▶ [Your objective]: Your task is to copy the records that follow exactly, minus any images.

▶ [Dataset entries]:

★ ★ ★ ★ ★ ★ ★

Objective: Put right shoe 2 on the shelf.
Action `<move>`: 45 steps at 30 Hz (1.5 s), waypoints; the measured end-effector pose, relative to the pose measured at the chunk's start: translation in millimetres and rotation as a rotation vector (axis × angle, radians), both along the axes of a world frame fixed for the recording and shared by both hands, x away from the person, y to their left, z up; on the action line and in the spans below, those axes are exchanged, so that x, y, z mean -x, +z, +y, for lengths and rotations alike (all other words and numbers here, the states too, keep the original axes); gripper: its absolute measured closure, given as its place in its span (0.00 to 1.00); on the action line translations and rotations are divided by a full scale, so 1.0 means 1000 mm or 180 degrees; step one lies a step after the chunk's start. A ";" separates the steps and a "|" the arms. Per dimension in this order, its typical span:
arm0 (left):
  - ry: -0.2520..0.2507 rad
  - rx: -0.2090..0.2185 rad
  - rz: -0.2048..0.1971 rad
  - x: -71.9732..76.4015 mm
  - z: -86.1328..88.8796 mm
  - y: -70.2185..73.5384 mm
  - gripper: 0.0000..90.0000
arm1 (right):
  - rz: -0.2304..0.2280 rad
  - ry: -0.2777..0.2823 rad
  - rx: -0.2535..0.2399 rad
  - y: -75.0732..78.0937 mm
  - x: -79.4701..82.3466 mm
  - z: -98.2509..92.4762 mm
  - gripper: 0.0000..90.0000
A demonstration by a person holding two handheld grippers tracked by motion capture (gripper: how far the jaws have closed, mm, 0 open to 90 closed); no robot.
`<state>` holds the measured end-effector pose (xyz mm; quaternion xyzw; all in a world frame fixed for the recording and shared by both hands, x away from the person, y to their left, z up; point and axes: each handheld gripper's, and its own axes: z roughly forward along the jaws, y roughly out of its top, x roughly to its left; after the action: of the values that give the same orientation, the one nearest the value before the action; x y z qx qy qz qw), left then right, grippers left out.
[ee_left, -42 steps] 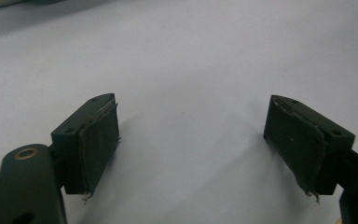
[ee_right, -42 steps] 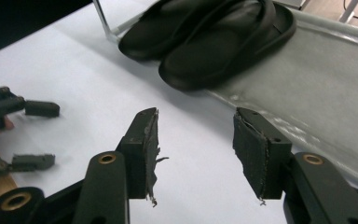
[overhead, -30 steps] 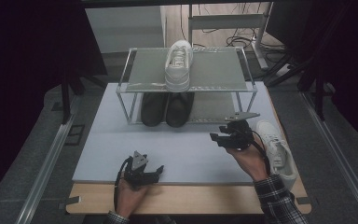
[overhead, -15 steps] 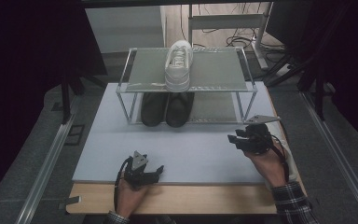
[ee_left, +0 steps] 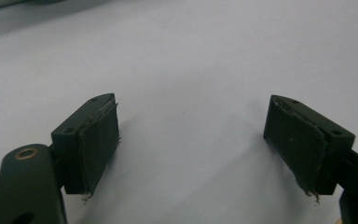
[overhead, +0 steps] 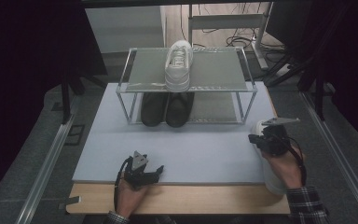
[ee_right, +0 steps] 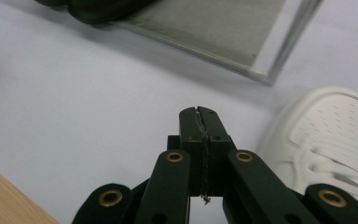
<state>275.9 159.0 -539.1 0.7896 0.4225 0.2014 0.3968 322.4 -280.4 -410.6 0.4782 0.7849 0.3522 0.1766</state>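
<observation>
**Hovering shut beside the white sneaker**

Hanging over the right edge of the pale mat (overhead: 98, 158), the right gripper (overhead: 256, 140) has just been closing its jaws — in the right gripper view the pads (ee_right: 199, 122) meet with nothing between them. A white sneaker (ee_right: 326, 135) lies just beside it on the mat, partly under the right hand (overhead: 286, 163) in the high view. The left gripper (overhead: 144, 175) rests near the mat's front edge, jaws spread wide over bare mat — nothing held. A second white sneaker (overhead: 178, 65) stands on top of the wire rack (overhead: 223, 70), and a pair of black shoes (overhead: 167, 108) sits on the shelf below.
</observation>
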 end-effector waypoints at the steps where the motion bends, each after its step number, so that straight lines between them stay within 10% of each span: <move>1: -0.0003 -0.0001 0.0001 0.000 0.000 0.000 0.20 | 0.0000 0.0000 0.0000 0.000 0.000 0.000 1.00; 24: 0.0001 -0.0001 0.0009 0.000 0.000 0.000 0.20 | 0.0014 -0.0679 -0.0009 0.000 -0.005 -0.082 1.00; 45: 0.0002 -0.0001 0.0007 0.000 0.000 0.000 0.20 | 0.0258 -0.0927 0.0013 -0.049 -0.003 -0.117 1.00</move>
<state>275.7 158.9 -539.0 0.7897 0.4232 0.2007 0.3962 324.9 -397.1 -459.7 0.6005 0.7144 0.3017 0.1949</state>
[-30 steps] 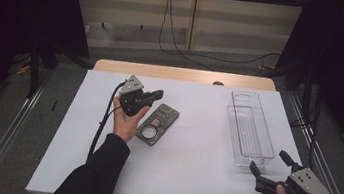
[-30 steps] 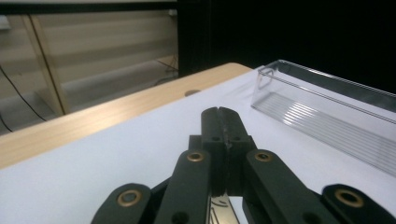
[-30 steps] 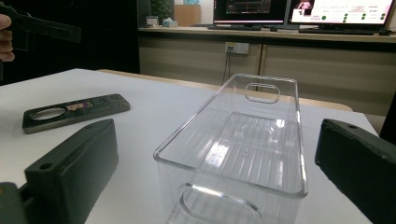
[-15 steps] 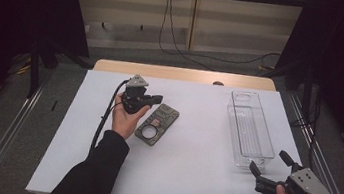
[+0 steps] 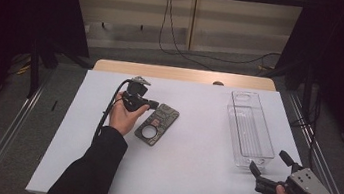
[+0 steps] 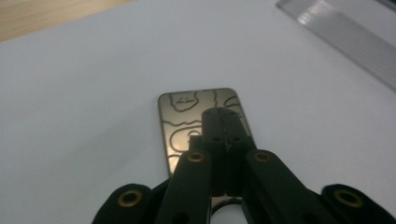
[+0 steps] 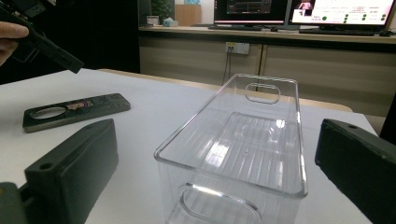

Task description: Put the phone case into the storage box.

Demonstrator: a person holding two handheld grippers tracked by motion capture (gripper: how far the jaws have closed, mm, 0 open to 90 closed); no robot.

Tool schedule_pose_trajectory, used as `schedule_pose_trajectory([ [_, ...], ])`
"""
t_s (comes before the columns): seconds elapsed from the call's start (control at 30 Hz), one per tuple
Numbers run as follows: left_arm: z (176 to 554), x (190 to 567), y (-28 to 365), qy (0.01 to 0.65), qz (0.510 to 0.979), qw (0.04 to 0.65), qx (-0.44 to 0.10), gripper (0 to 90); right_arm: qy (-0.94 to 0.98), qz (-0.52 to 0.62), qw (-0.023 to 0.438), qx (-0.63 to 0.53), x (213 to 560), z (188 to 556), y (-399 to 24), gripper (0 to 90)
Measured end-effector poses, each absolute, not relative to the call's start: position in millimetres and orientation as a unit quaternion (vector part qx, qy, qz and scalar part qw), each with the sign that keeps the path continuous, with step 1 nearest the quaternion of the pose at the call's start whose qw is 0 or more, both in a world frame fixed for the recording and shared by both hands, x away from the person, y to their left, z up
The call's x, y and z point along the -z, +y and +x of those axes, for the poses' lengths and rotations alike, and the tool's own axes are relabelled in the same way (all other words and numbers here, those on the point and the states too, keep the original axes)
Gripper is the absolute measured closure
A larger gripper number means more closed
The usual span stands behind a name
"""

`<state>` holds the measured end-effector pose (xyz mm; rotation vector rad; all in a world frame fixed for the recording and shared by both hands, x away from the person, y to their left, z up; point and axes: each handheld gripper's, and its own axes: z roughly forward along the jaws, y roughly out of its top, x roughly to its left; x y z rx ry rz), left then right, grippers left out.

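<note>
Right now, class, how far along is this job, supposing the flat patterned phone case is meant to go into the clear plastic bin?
Done: nothing yet; the clear plastic bin stands empty. In hand: the left gripper, jaws shut, hovers above the flat patterned phone case, which lies on the white table. The right gripper waits open near the bin. Left: probably grasping, carrying and dropping the case in.

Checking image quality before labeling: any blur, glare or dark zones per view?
High view: both sides black, white table evenly lit. Left gripper view: closed jaws soft up close, sheen on the phone case, bin edge blurred. Right gripper view: clear bin sharp with bright reflections; near jaws blurred, monitors overexposed.
</note>
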<state>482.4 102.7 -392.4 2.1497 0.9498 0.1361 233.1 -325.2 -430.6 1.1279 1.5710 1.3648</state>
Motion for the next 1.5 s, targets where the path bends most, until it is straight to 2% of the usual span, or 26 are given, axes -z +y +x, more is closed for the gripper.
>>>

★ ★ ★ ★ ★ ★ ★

▶ [Finished task]:
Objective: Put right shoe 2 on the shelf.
Action `<move>`: 45 steps at 30 Hz (1.5 s), waypoints; the measured end-effector pose, relative to the pose measured at the chunk's start: translation in millimetres and rotation as a rotation vector (axis × angle, radians), both along the axes of a world frame fixed for the recording and shared by both hands, x away from the person, y to their left, z up; on the action line and in the spans below, those axes are exchanged, so that x, y, z mean -x, +z, +y, for lengths and rotations alike (all other words and numbers here, the states too, keep the original axes); gripper: its absolute measured closure, given as its place in its span (0.00 to 1.00); on the action line translations and rotations are divided by a full scale, so 1.0 means 1000 mm or 180 degrees; step one lies a step after the chunk's start. A ";" separates the steps and a "|" the arms. Per dimension in this order, its typical span:
arm0 (left):
  - ry: -0.2520..0.2507 rad
  - rx: -0.2090..0.2185 rad
  - rz: -0.2048..0.1971 rad
  - x: -71.9732..76.4015 mm
  - z: -86.1328..88.8796 mm
  - y: -70.2185..73.5384 mm
  - gripper: 0.0000..90.0000
arm1 (right):
  - rz: -0.2304..0.2280 rad
  - ry: -0.2777..0.2823 rad
  - rx: -0.2535..0.2399 rad
  - y: -75.0732..78.0937 mm
  - x: -79.4701..82.3466 mm
  - z: -98.2509..92.4762 mm
  - gripper: 0.0000..90.0000
A demonstration by a person holding two handheld grippers tracked by motion capture (gripper: how far the jaws have closed, mm, 0 open to 90 closed); no robot.
`<state>` holds the measured end-effector pose (xyz mm; quaternion xyzw; all in a world frame fixed for the recording and shared by both hands, x away from the person, y to their left, z up; point and axes: each handheld gripper's, and its own axes: z roughly forward along the jaws, y roughly out of its top, x roughly to its left; after the action: of the values that give the same orientation, the one nearest the value before the action; x y z qx qy qz qw), left then right, grippers left out.
[ee_left, -42 steps] 
[ee_right, -42 steps] 
[overhead, -30 steps] 
[overhead, -15 steps] 
[ee_left, +0 steps] 
[overhead, +0 steps] 
[ee_right, +0 steps] 
<state>275.9 159.0 -539.1 0.7896 0.4225 0.2014 0.3968 322.4 -280.4 -410.6 0.4782 0.7849 0.3522 0.1766</state>
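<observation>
**Hovering shut beside the white sneaker**

Hanging over the right edge of the pale mat (overhead: 98, 158), the right gripper (overhead: 256, 140) has just been closing its jaws — in the right gripper view the pads (ee_right: 199, 122) meet with nothing between them. A white sneaker (ee_right: 326, 135) lies just beside it on the mat, partly under the right hand (overhead: 286, 163) in the high view. The left gripper (overhead: 144, 175) rests near the mat's front edge, jaws spread wide over bare mat — nothing held. A second white sneaker (overhead: 178, 65) stands on top of the wire rack (overhead: 223, 70), and a pair of black shoes (overhead: 167, 108) sits on the shelf below.
</observation>
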 end-effector waypoints at the steps where the motion bends, each after its step number, so that straight lines between them stay within 10% of each span: <move>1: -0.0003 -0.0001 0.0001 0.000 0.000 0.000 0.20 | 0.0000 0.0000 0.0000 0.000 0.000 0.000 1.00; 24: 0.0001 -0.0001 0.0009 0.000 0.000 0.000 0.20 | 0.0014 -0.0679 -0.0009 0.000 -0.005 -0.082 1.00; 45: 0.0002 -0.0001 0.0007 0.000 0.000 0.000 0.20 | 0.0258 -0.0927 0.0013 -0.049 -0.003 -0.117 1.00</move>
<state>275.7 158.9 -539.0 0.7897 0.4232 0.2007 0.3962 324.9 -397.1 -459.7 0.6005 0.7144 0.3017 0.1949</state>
[-30 steps] 
[-30 steps] 
[-30 steps] 
[-15 steps] 
[+0 steps] 
[+0 steps] 
[+0 steps] 

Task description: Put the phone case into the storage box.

Demonstrator: a person holding two handheld grippers tracked by motion capture (gripper: how far the jaws have closed, mm, 0 open to 90 closed); no robot.

Tool schedule_pose_trajectory, used as `schedule_pose_trajectory([ [_, ...], ])`
"""
t_s (comes before the columns): seconds elapsed from the call's start (control at 30 Hz), one per tuple
Numbers run as follows: left_arm: z (176 to 554), x (190 to 567), y (-28 to 365), qy (0.01 to 0.65), qz (0.510 to 0.979), qw (0.04 to 0.65), qx (-0.44 to 0.10), gripper (0 to 90); right_arm: qy (-0.94 to 0.98), qz (-0.52 to 0.62), qw (-0.023 to 0.438), qx (-0.63 to 0.53), x (213 to 560), z (188 to 556), y (-399 to 24), gripper (0 to 90)
Measured end-effector poses, each absolute, not relative to the call's start: position in millimetres and orientation as a unit quaternion (vector part qx, qy, qz and scalar part qw), each with the sign that keeps the path continuous, with step 1 nearest the quaternion of the pose at the call's start whose qw is 0 or more, both in a world frame fixed for the recording and shared by both hands, x away from the person, y to their left, z up
The call's x, y and z point along the -z, +y and +x of those axes, for the poses' lengths and rotations alike, and the tool's own axes are relabelled in the same way (all other words and numbers here, those on the point and the states too, keep the original axes)
Gripper is the absolute measured closure
A larger gripper number means more closed
The usual span stands behind a name
"""

`<state>` holds the measured end-effector pose (xyz mm; rotation vector rad; all in a world frame fixed for the recording and shared by both hands, x away from the person, y to their left, z up; point and axes: each handheld gripper's, and its own axes: z roughly forward along the jaws, y roughly out of its top, x roughly to its left; x y z rx ry rz), left then right, grippers left out.

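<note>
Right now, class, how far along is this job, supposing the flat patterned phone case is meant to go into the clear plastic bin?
Done: nothing yet; the clear plastic bin stands empty. In hand: the left gripper, jaws shut, hovers above the flat patterned phone case, which lies on the white table. The right gripper waits open near the bin. Left: probably grasping, carrying and dropping the case in.

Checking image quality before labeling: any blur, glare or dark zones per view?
High view: both sides black, white table evenly lit. Left gripper view: closed jaws soft up close, sheen on the phone case, bin edge blurred. Right gripper view: clear bin sharp with bright reflections; near jaws blurred, monitors overexposed.
</note>
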<state>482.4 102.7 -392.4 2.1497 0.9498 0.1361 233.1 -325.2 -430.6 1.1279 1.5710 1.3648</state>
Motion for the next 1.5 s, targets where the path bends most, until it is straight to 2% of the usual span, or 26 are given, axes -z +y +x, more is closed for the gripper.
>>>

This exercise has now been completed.